• I'm daydreaming of a day out by the sea. Where's the best place to go, by train, from Stroud Green?
  • From SG?

    Southend.

    Crouch Hill to Barking, Barking to Ssouthend.
  • You can do St Pancras to Broadstairs in 1 hour 20 mins. £34 though.
  • If you get the Cambridge bound train from FP you can change lines along the way to get to the North Essex and Suffolk coast.

  • If you get the Cambridge bound train from FP you can change lines along the way to get to the North Essex and Suffolk coast.

  • St Pancras to Brighton in a little over an hour. £10 in advance, £15 on the day. At the weekend, though, you have to go from London Bridge due to the Thameslink works. But when those works are over (admittedly not until 2018) you will be able to do the whole journey from Finsbury Park without changing.

  • I'd do the Brighton one if I were you, you can combine it with a walk on The Downs. Get an advance ticket which includes bus travel anywhere in Sussex from Southern Trains (was about £12 last time I got it) and get the bus up to Devil's Dyke from just outside the station.
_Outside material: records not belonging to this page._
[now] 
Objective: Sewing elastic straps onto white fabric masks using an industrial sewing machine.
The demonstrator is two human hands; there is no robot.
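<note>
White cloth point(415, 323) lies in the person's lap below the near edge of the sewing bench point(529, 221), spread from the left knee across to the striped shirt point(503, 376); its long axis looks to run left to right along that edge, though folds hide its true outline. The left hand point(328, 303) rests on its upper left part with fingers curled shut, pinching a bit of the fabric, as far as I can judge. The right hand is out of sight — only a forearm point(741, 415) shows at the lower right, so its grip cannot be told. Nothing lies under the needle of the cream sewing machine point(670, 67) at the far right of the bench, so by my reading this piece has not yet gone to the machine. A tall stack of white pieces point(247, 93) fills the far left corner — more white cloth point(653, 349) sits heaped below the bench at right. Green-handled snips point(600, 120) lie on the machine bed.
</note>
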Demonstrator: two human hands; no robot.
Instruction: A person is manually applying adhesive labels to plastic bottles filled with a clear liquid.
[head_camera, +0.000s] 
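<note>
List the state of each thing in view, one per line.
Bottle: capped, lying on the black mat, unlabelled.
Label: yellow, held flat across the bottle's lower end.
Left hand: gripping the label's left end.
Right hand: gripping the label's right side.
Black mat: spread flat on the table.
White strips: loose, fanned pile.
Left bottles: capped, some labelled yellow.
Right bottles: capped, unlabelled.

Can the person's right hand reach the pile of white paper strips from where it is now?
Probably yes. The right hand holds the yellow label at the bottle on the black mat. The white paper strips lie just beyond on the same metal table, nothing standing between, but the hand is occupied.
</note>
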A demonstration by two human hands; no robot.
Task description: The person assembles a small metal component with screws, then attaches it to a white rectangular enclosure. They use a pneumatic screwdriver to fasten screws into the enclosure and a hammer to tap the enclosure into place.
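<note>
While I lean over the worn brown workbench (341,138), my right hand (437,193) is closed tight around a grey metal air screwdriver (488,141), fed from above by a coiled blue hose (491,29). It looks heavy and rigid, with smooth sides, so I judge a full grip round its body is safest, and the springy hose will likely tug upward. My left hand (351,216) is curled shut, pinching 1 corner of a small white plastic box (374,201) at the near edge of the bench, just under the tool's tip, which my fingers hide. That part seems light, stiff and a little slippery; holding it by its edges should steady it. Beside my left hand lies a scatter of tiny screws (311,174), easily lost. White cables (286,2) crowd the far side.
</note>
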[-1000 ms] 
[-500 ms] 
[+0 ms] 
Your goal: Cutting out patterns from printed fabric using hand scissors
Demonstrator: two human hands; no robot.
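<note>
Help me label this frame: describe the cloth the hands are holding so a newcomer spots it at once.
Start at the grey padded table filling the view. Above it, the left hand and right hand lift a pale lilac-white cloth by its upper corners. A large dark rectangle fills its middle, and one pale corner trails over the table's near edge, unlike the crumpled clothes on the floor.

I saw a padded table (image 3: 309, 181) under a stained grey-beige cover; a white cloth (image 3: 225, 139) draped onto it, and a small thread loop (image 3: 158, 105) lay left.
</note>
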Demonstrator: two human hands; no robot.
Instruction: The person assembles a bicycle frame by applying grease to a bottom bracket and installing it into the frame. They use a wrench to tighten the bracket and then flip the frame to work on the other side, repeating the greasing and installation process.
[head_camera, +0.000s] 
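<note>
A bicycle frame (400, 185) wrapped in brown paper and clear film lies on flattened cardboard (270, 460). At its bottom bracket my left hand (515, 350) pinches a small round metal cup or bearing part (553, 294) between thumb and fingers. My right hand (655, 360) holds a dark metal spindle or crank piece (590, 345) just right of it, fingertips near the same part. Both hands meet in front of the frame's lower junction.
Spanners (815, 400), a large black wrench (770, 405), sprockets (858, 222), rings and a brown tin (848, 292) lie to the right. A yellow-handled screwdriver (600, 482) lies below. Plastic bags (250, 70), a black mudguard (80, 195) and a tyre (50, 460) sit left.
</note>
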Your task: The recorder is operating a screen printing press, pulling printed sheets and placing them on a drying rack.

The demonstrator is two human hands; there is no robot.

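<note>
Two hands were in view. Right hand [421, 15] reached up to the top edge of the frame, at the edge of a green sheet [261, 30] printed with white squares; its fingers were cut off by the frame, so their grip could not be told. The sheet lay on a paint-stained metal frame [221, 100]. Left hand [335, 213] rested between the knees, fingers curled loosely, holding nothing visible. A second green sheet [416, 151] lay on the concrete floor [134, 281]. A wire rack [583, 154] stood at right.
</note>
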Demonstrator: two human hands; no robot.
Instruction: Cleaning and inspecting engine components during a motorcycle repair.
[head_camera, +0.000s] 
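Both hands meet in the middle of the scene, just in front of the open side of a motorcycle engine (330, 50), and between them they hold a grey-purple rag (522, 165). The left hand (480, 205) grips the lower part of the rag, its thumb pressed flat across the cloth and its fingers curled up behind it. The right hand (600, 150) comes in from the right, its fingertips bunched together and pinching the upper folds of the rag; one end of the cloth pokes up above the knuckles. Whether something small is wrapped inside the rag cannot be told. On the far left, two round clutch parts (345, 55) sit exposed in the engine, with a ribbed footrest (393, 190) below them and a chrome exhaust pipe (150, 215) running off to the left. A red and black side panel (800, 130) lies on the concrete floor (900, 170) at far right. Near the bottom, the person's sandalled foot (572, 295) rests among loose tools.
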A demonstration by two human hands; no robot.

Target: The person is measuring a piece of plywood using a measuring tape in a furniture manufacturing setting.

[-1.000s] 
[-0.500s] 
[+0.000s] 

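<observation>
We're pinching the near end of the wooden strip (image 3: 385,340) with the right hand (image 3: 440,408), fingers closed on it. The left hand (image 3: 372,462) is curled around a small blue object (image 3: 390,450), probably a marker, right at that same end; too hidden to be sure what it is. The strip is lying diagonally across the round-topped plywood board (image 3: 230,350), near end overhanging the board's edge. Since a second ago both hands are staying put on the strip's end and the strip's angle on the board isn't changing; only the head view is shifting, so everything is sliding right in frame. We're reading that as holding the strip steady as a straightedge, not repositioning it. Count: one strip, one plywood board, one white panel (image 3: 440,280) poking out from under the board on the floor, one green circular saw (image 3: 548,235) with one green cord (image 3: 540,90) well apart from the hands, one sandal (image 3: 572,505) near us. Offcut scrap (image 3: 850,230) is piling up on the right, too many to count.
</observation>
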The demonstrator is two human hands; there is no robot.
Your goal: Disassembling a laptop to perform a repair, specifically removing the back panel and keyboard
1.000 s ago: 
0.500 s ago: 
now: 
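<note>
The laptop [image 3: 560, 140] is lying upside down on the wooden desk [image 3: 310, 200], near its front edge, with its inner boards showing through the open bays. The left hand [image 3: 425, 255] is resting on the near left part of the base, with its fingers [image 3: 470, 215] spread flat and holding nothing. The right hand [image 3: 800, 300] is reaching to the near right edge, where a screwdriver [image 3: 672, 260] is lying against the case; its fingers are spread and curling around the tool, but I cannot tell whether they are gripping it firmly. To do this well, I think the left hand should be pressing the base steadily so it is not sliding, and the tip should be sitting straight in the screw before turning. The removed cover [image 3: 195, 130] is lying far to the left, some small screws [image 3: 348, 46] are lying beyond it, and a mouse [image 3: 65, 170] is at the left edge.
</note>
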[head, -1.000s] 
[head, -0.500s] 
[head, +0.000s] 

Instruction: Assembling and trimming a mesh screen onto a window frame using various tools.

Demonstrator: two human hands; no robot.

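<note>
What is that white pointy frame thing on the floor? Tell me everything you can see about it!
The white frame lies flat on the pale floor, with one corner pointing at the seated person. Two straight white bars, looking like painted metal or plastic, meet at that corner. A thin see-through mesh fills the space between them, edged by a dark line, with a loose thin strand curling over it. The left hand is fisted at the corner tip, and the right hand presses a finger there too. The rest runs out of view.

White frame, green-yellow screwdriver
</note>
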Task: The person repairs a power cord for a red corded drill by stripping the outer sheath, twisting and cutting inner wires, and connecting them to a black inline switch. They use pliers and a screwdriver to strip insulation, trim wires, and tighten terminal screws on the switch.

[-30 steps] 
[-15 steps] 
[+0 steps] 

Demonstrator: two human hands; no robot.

It takes about 10 mins and boasts the most stunning views. Then you can get the bus back and enjoy an afternoon walking along the promenade/pier and meandering through The Laines looking at the little shops.

    Edit: The ticket you'd need is only £10 and available here: http://www.southernrailwaytickets.com/main.php?page_id=281

    Also, if you have a bike you can take it on the train to Brighton and cycle along the coast road to Worthing and get the train back to London from there.

  • Okay, now I want to go on a dozen seaside trips. Southend is winning so far, because Leigh-on-Sea sounds delightful. Brighton would win, but I've been there a lot already.

    Thanks all.
  • Went to Walton-on-the-Naze a few weeks ago, apart from the beach & pier there's that nature reserve at the end - on the "naze".

  • Instead of the beach, fancy Warwick Castle? £10 tickets on the Chiltern this weekend, get off, get back on...

    http://www.chilternrailways.co.uk/gofurther

  • Only used the Crouch End to Barking line recently for the first time in ages (since I was a kid anyway) as I went to meet some friends in Leigh on Sea. Was expecting old rattler type trains but in fact all the trains are very modern. Could do with them on the line into Moorgate!

  • Yeah those new Overground Trains are gorgeous.

    The new Thameslink trains will also be rather swanky: http://www.railwaygazette.com/nc/news/single-view/view/siemens-beats-bombardier-to-thameslink-train-order.html- Some of the suburban trains up through Finsbury Park will be replaced by these.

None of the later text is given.